Dass das Wählen der 110 und 112 nicht immer eine gute Idee ist, beweist eine Demminerin. Sie ließ die Leitungen der Notfallzentrale heiß laufen und muss nun mit den Konsequenzen rechnen.

Das 19-jährige Mädchen, das im September an der Mecklenburgischen Seenplatte fast 200 Mal den Notruf missbraucht haben soll, ist untergetaucht. "Die junge Frau wird gesucht", sagte ein Sprecher der Staatsanwaltschaft Neubrandenburg am Donnerstag. Gegen die junge Frau sei "wegen vorhergehender Fälle von Notrufmissbrauch aus dem Januar 2014" bereits Anklage erhoben worden.

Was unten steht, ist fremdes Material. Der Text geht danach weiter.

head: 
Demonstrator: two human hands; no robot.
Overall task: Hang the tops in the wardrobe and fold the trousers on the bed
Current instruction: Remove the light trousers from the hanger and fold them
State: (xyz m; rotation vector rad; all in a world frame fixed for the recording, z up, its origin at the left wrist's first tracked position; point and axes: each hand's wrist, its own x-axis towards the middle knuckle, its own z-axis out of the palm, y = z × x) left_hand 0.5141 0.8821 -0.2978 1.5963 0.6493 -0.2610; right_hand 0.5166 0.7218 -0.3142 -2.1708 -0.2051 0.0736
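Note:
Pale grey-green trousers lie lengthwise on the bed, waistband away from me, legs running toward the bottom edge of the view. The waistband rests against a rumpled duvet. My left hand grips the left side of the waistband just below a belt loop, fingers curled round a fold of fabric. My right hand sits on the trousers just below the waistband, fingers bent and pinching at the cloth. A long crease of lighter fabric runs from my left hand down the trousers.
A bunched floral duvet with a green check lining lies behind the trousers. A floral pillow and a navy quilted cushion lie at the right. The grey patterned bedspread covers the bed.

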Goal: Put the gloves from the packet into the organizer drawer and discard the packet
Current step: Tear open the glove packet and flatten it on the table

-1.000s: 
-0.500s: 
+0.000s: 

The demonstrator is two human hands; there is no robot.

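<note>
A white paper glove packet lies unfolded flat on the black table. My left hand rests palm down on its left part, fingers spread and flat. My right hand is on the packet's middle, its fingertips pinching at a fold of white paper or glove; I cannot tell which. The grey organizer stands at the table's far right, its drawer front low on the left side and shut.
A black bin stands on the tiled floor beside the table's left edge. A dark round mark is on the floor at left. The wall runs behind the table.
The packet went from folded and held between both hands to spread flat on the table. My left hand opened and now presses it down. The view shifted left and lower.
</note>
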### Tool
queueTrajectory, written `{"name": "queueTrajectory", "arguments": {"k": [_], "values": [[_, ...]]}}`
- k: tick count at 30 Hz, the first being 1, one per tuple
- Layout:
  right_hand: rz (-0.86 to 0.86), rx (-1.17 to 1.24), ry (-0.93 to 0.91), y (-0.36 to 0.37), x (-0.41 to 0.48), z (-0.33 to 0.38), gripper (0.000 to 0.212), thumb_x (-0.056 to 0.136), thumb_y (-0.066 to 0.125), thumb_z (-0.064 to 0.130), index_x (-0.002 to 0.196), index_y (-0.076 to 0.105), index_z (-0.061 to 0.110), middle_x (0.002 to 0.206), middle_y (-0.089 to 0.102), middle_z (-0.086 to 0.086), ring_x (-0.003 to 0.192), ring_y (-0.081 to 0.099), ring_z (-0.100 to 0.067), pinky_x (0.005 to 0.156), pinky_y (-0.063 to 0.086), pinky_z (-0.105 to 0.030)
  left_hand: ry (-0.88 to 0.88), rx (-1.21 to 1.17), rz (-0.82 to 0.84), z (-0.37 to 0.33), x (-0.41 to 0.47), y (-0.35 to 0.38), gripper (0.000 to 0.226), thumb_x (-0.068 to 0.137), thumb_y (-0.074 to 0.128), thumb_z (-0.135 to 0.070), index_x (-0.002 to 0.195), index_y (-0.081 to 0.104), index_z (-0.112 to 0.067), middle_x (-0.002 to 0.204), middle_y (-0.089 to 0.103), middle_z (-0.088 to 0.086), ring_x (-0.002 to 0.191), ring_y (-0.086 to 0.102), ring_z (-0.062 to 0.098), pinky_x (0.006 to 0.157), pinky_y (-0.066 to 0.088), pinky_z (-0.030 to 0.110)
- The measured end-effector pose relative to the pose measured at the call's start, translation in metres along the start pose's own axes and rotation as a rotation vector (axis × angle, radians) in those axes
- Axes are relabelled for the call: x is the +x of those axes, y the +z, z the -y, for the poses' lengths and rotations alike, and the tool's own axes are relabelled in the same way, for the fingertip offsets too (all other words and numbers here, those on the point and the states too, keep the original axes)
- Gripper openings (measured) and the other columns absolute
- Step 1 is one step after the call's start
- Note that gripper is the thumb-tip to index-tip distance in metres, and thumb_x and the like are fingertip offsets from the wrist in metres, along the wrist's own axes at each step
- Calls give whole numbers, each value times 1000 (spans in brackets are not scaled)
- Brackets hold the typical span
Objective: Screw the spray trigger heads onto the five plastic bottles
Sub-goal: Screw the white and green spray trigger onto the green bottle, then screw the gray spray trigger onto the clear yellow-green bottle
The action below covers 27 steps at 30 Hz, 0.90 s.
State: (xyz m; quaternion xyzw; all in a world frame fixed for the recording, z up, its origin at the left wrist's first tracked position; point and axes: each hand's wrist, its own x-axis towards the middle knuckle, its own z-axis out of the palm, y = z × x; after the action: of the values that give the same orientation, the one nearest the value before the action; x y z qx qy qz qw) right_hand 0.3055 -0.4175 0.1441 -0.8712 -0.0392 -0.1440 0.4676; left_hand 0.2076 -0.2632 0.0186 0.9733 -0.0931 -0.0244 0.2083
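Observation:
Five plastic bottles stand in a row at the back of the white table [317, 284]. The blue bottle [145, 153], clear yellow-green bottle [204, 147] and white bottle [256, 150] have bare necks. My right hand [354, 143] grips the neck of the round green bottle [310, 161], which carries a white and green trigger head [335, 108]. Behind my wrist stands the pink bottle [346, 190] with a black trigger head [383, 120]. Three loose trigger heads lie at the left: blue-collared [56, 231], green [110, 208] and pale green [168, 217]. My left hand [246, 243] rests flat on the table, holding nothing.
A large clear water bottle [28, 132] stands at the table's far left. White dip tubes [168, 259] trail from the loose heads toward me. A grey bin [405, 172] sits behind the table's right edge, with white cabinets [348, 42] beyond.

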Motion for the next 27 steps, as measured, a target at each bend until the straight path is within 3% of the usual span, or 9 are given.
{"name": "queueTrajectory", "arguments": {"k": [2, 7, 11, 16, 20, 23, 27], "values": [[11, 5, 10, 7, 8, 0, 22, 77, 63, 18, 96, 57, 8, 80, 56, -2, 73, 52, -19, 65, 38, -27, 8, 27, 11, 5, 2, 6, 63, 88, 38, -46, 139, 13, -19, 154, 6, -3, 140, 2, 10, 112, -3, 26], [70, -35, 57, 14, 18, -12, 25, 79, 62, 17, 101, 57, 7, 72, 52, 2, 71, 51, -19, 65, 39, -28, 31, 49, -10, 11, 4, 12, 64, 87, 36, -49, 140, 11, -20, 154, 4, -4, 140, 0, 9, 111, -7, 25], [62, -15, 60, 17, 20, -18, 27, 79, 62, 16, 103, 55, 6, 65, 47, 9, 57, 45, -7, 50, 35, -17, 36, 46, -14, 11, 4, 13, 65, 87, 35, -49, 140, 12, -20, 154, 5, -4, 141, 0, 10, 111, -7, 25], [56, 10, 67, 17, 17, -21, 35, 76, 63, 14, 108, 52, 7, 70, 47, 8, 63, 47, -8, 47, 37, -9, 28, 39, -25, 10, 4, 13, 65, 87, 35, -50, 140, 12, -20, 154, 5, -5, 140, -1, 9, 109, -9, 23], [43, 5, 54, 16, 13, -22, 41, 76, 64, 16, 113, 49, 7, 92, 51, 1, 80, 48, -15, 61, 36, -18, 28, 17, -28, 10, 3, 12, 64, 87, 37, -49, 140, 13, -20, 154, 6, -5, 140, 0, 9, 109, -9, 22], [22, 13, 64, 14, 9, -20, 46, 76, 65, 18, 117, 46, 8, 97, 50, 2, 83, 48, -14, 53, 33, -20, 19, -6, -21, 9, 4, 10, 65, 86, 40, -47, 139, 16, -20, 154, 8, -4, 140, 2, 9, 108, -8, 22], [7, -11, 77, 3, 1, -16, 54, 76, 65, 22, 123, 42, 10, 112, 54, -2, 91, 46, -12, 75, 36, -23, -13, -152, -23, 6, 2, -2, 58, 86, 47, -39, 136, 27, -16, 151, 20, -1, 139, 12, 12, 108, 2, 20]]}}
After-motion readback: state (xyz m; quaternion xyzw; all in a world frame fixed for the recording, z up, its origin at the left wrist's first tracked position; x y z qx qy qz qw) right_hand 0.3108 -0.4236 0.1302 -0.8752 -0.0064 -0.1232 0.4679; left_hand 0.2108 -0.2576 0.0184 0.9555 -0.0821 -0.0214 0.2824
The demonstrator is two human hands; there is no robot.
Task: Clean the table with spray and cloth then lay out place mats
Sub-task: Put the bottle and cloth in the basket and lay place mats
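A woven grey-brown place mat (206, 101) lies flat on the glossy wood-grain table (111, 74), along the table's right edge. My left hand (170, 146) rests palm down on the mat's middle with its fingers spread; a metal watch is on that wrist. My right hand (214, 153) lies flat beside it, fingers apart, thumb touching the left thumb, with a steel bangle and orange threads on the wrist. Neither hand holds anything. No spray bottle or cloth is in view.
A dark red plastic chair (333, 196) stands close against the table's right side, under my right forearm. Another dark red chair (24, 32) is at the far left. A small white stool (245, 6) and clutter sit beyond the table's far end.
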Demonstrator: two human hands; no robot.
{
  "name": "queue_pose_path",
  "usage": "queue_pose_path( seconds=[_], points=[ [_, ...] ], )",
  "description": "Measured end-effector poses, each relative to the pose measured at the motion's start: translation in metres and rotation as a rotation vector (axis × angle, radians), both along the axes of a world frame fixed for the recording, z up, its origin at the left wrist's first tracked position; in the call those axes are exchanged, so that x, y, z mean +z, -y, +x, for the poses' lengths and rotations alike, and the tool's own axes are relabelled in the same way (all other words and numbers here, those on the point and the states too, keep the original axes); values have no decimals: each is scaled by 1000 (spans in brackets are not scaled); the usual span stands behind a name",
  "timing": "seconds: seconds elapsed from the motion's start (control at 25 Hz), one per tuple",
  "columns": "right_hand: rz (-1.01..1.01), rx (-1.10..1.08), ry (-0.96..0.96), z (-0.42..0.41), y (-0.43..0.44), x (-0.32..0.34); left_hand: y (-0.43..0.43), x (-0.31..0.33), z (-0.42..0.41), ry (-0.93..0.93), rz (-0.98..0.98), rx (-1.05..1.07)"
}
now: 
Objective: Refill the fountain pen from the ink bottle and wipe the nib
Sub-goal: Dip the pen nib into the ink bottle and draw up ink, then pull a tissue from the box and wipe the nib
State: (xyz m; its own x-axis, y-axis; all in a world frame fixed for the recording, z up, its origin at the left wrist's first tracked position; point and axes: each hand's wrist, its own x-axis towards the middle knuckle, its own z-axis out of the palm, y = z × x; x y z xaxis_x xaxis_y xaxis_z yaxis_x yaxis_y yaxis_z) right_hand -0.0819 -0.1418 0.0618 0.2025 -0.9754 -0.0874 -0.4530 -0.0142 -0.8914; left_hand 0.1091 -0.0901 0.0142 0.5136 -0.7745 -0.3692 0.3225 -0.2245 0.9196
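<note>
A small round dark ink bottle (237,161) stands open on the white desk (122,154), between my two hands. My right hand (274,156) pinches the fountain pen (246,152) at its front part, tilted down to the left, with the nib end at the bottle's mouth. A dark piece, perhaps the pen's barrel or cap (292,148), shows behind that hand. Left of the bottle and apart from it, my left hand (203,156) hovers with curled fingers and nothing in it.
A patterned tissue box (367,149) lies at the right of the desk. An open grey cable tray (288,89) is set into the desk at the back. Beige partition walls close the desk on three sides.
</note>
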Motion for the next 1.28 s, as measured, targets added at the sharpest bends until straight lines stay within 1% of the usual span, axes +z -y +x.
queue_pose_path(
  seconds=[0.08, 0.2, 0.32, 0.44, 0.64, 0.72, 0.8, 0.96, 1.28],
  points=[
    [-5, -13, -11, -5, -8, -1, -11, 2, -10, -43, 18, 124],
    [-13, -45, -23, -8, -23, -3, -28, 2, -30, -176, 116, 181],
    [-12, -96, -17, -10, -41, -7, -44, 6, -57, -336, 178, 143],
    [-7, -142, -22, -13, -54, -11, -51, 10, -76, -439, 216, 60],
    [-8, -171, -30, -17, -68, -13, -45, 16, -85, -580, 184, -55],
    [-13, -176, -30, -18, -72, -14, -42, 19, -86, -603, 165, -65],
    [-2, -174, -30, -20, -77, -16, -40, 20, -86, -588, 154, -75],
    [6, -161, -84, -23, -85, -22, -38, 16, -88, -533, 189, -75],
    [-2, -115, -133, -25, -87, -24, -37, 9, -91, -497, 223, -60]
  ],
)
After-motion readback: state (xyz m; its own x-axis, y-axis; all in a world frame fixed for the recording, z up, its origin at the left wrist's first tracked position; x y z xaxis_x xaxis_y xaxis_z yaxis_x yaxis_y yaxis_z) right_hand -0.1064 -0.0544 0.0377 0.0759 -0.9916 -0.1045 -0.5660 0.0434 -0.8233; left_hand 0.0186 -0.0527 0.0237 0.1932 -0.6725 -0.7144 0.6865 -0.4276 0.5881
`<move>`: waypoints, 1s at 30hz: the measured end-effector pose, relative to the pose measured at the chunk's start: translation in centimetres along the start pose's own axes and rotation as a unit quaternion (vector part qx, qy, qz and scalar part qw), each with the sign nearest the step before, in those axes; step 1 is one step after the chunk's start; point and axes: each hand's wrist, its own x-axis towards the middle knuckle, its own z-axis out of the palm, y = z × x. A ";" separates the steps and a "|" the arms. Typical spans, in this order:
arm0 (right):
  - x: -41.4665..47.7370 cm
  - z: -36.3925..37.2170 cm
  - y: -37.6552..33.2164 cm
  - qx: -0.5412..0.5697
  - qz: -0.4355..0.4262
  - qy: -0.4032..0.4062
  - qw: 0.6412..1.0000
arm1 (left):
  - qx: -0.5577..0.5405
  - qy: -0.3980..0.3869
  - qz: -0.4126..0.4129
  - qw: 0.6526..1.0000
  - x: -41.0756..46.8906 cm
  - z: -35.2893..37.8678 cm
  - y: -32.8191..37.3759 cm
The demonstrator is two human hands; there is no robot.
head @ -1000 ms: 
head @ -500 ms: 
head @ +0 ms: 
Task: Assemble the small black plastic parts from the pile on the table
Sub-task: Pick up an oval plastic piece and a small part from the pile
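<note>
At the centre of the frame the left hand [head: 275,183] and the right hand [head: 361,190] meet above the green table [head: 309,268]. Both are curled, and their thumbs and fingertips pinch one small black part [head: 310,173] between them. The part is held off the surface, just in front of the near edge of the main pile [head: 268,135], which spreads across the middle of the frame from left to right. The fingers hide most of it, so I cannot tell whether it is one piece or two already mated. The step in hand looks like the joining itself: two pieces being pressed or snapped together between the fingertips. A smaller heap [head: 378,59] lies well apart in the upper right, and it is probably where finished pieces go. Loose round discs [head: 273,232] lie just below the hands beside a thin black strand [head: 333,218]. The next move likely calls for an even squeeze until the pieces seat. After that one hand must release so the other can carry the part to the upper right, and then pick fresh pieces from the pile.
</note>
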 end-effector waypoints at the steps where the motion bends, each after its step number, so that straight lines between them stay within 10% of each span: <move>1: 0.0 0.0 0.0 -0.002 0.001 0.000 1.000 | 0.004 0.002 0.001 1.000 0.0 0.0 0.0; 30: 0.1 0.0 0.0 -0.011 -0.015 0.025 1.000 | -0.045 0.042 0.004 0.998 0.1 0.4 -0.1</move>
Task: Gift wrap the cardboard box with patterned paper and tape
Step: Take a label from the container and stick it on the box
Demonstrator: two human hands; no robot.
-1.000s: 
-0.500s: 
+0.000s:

Laut Polizei hatte sie an einem Wochenende Mitte September insgesamt 184 Mal die Helfer von Polizei und Feuerwehren über die 110 und die 112 angerufen. Als Beamte die Frau darauf hinwiesen, dass sie die Leitung für wirkliche Notfälle blockiere, seien die Polizisten beschimpft worden. Erst eine Wohnungsdurchsuchung mit Hilfe von Staatsanwaltschaft und Amtsgericht machte dem Treiben ein Ende.

Dabei wurden zwei Mobiltelefone und zwei SIM-Karten der Frau beschlagnahmt. Sie stammt aus einem Dorf nahe Demmin. "Seither hat es solche massiven Vorfälle nicht mehr gegeben", sagte der Sprecher.